We live in a messed-up world. My choices, however principled, will not change that. People will continue to censor, suppress, and enclose Knowledge. Share-Alike – the legal requirement to keep Knowledge Free – has ironically resulted in the suppression of same.

Not using knowledge is an offense to it,” wrote Jeff Jarvis, reflecting on the death of Aaron Swartz.

I learned of Aaron’s death on Sunday; on Monday, the National Film Board of Canada told me I had to fill out paperwork to “allow” filmmaker (and personal friend) Chris Landreth to refer to Sita Sings the Blues in his upcoming short, Subconscious Password, even though Fair Use already freed the NFB from any legitimate fear of Share-Alike’s viral properties. I make compromises to my principles every day, but that Monday I just couldn’t. The idiocy of NFB’s lawyers was part of the same idiocy that Aaron fought in liberating documents from JSTOR. I couldn’t bear to enable more bad lawyers, more bad decisions, more copyright bullshit, by doing unpaid paperwork for a corrupt and stupid system. I just couldn’t.

So the NFB told Chris to remove all references to SSTB from his film.

There are consequences for taking a principled stance. People criticize you, fear you, and pity you. You get plenty of public condemnation. You lose money. Sometimes the law goes after you, and although that hasn’t happened to me yet, it could as I do more civil disobedience in the future.

But the real victim of my principled stance isn’t me, it’s my work. When I took a principled stance against Netflix’s DRM, the result was fewer people saw SSTB. When countless television stations asked for the “rights” to SSTB and I told them they already had them, the result was they didn’t broadcast it. When publishers wanted to make a SSTB-based book, the Share-Alike license was a dealbreaker, so there are no SSTB books.

My punishment for opposing enclosure, restrictions, censorship, all the abuses of copyright, is that my work gets it.

Not using knowledge is an offense to it.

So, to the NFB, to Netflix, to all you publishers and broadcasters, to you legions of fucking lawyers: Sita Sings  the Blues is now in the Public Domain. You have no excuse for suppressing it now.
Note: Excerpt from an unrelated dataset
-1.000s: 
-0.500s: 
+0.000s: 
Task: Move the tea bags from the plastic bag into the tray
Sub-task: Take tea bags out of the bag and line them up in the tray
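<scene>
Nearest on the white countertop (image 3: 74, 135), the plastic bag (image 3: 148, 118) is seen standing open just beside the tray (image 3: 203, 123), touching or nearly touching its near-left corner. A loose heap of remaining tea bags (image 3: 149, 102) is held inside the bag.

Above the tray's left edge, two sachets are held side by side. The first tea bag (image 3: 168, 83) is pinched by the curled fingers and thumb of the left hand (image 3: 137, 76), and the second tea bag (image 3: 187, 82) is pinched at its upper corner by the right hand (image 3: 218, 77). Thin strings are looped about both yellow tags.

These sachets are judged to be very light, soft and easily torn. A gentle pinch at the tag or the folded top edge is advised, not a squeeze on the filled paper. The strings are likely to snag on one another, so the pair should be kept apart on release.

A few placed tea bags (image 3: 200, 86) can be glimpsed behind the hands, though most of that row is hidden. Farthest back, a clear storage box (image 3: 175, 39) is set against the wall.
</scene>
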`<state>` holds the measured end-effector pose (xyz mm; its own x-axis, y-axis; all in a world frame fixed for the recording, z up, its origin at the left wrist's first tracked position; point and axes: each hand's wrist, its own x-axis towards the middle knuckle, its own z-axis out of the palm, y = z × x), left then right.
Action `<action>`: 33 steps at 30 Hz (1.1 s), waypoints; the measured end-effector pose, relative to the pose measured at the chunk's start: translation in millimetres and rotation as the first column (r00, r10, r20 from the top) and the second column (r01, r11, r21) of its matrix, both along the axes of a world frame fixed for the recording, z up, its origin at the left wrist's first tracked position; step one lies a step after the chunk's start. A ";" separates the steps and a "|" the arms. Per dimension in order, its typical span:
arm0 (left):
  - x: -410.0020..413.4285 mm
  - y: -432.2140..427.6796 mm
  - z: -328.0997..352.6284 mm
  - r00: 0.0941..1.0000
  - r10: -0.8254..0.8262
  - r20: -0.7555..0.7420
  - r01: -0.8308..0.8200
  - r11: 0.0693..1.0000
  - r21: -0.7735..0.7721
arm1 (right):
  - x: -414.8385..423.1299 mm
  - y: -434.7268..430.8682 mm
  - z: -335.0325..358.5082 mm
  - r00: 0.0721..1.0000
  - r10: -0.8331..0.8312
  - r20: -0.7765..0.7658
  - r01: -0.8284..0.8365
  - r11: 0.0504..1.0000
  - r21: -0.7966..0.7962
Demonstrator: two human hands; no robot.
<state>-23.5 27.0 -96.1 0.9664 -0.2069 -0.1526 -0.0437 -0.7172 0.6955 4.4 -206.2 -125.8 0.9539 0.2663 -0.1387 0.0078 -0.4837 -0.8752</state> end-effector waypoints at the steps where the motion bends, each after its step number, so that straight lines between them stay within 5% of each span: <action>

Am I still fighting? Yes. BUT NOT WITH THE LAW. I still believe in all the reasons for BY-SA, but the reality is I would never, ever sue anyone over SSTB or any cultural work. I will still publicly condemn abuses like enclosure and willful misattribution, but why point a loaded gun at everyone when I’d never fire it? CC-0 is an acknowledgement I’ll never go legal on anyone, no matter how abusive and evil they are.

CC-0 is as close as I can come to a public vow of legal nonviolence. The law is an ass I just don’t want to ride.

I cannot abolish evil. The Law cannot abolish evil; indeed, it perpetuates and expands it. People will continue to censor, silence, threaten, and abuse Knowledge, and our broken disaster of a copyright regime will continue encouraging that. But in fighting monsters, I do not wish myself to become a monster, nor feed the monster I’m fighting.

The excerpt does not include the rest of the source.